El ombligo del mundo
Parnaso es el nombre de una montaña situada al sur de la Grecia continental y cuya cima alcanza algo más de dos mil quinientos metros sobre el nivel del mar. A pesar de su impresionante aspecto y de la belleza de la vegetación que cubre sus laderas, probablemente solo sería una elevación más si no fuera por su gran importancia en la imaginativa mitología griega. De acuerdo con ella, en sus laderas vivió Orfeo, que aquí encontraba la inspiración de las Musas, por lo que el Parnaso empezó a ser considerado alegóricamente como el lugar de residencia de los poetas. Asimismo, servía de morada a Apolo, hijo de Zeus y uno de los dioses griegos más importantes, quien, cautivado por el arte de Orfeo, le regaló una lira de oro para que sus armónicas composiciones fuesen acompañadas por melodías aún más bellas.
En aquellos parajes residía también la serpiente Pitón, famosa por su inmensa sabiduría. Celoso de ella, Apolo le dio muerte y su cuerpo cayó en una fisura del terreno, desde donde empezaron a emanar misteriosos vapores que permitían dar acertadas respuestas sobre cualquier tipo de cuestiones a quienes los inhalaban. A tan extraño lugar se le llamó Delfos en honor a Delfine, especie de dragón equivalente a Pitón según una variante de la leyenda. Y justo encima del lugar donde murió la serpiente se colocó el ónfalos, suerte de piedra labrada que representaba el ombligo del mundo, es decir el lugar que los antiguos griegos consideraban el centro de su universo particular. Con el fin de reafirmar el carácter sagrado del sitio y proteger al oráculo, se erigió sobre él un templo dedicado a Apolo que lo resguardaba.
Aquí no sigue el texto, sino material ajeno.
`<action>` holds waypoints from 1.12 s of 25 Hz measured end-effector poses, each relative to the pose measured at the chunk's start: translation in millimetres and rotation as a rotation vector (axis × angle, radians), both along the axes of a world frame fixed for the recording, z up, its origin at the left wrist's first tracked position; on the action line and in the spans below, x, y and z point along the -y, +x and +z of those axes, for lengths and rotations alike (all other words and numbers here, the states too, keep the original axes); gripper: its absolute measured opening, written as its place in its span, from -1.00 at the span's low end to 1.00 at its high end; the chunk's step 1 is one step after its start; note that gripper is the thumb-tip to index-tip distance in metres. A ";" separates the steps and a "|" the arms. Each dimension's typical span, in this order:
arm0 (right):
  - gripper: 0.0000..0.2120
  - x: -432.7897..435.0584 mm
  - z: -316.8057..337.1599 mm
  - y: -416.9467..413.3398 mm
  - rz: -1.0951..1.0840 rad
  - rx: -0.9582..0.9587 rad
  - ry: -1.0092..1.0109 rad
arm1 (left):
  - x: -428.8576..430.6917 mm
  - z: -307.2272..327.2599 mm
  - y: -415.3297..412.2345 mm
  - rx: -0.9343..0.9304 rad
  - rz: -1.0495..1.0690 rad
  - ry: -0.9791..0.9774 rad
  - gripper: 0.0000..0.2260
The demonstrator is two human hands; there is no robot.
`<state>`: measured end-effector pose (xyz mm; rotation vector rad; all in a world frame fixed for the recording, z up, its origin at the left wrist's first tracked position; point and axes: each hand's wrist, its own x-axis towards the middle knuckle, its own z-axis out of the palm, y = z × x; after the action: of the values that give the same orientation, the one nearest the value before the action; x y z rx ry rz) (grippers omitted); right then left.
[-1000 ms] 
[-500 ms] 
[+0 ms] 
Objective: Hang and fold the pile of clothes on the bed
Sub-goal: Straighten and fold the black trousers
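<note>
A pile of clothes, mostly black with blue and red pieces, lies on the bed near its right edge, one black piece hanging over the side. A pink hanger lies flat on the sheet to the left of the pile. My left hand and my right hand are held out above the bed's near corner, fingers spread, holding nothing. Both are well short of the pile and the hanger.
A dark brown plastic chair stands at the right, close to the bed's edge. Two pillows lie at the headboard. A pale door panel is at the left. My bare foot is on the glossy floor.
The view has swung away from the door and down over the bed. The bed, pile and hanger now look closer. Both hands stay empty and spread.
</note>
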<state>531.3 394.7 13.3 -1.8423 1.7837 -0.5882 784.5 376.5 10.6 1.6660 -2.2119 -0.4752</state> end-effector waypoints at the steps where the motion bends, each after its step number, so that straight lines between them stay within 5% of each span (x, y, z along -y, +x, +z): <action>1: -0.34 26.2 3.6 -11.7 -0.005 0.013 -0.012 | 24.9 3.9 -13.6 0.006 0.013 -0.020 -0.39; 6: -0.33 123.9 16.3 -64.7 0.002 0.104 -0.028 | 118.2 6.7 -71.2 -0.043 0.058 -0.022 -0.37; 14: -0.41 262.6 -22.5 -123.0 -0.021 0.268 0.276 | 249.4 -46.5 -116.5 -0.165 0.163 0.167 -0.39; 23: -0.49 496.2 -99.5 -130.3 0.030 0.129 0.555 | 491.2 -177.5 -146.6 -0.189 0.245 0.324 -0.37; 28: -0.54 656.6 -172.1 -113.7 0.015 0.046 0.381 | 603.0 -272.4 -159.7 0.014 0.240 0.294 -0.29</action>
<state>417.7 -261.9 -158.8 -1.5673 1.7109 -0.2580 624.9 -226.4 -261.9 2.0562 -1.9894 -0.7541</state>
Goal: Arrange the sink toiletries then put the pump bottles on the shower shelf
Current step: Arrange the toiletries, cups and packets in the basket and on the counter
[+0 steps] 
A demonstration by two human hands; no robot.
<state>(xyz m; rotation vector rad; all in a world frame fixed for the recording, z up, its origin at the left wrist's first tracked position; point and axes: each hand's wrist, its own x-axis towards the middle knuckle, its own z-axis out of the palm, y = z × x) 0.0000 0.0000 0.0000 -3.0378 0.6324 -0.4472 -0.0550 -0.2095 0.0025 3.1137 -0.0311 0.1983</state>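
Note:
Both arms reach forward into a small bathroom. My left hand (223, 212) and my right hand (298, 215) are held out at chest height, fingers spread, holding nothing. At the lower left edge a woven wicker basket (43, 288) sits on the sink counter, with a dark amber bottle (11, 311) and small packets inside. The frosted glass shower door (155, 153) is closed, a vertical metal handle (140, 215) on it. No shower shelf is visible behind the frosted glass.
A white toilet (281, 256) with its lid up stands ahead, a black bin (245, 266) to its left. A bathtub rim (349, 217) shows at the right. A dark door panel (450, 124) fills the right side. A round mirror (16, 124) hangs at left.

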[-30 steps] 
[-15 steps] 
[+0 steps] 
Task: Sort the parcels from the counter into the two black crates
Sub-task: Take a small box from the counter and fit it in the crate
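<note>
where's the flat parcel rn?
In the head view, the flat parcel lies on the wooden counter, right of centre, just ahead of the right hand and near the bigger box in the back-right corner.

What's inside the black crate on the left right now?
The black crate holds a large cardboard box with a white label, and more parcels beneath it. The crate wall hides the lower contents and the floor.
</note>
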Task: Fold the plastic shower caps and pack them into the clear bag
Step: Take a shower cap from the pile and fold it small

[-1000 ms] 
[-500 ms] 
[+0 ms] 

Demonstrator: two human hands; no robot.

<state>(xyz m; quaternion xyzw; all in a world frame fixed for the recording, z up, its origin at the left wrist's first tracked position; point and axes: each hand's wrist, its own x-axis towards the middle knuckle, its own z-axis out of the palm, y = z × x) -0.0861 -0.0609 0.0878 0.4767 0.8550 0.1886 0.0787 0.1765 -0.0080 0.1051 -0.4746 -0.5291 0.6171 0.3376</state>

Gente procedente de las polis vecinas se dirigía a Delfos para obtener respuestas a cuestiones relacionadas con su vida cotidiana. En el templo de Apolo los esperaban las Pitias, mujeres de edad madura e intachable conducta que eran así llamadas en honor a Pitón. Al colocarse junto al ónfalos, las Pitias entraban en trance y eran poseídas por el espíritu de Apolo, que les hacía emitir una serie de sonidos ininteligibles al recibir una pregunta. Los sacerdotes del templo se encargaban de traducir el mensaje proporcionado por el oráculo, que era consultado antes de proceder a actividades tan vitales en aquellos tiempos como las guerras y cuya fama se extendió incluso más allá de las fronteras del mundo heleno. No es de extrañar que la palabra pitia haya derivado en el vocablo pitonisa, muy usado en la actualidad para denominar a las adivinadoras, aunque su éxito sea muy inferior al de sus predecesoras.
En la ladera del monte Parnaso donde estaba situado el templo de Apolo fueron construyéndose diferentes edificios, algunos de ellos para agradecer victorias debidas a la influencia del oráculo. Por ejemplo, el conocido como Tesoro de Atenas, erigido en conmemoración de la victoria ateniense en la batalla de Salamina. Además de Atenas, otras polis griegas como Siphnos o Argos levantaron allí templos u otros monumentos en conmemoración de éxitos diversos. Tanta riqueza acumulada fue al final la perdición de tan sagrado lugar pues atrajo la codicia de otros pueblos, como los macedonios y más tarde los romanos, que acabaron saqueando y destruyendo Delfos. Pero la grandeza de este sitio queda patente en los restos que aún hoy día pueden verse, como los del santuario conocido como Tolos o el impresionante teatro, todavía en buen estado de conservación y desde cuyas gradas podía verse el templo de Apolo situado algo más abajo.
Arrepentido por haber causado la muerte de Pitón, el mismo Apolo instauró los llamados Juegos Píticos en su honor. Se celebraban cada cuatro años, al igual que los más conocidos Juegos Olímpicos, y llegaron a alcanzar una importancia superior a éstos, pues aparte de competiciones deportivas también se llevaban a cabo concursos de música y poesía. Los vencedores recibían una corona de laurel, consagrada a Apolo. Subiendo por la ladera del Parnaso todavía puede verse el estadio, no olímpico sino pítico en este caso, donde tenía lugar el evento. Con capacidad para unos seis mil quinientos espectadores y cerca de doscientos metros de longitud, debía ser majestuoso en aquella época tan remota. Seguro que con el apoyo de las musas, el beneplácito de Apolo y la sabiduría de la serpiente Pitón siempre presente, los participantes debían sentirse allí en el ombligo del mundo sin necesidad alguna de mirar al suyo propio.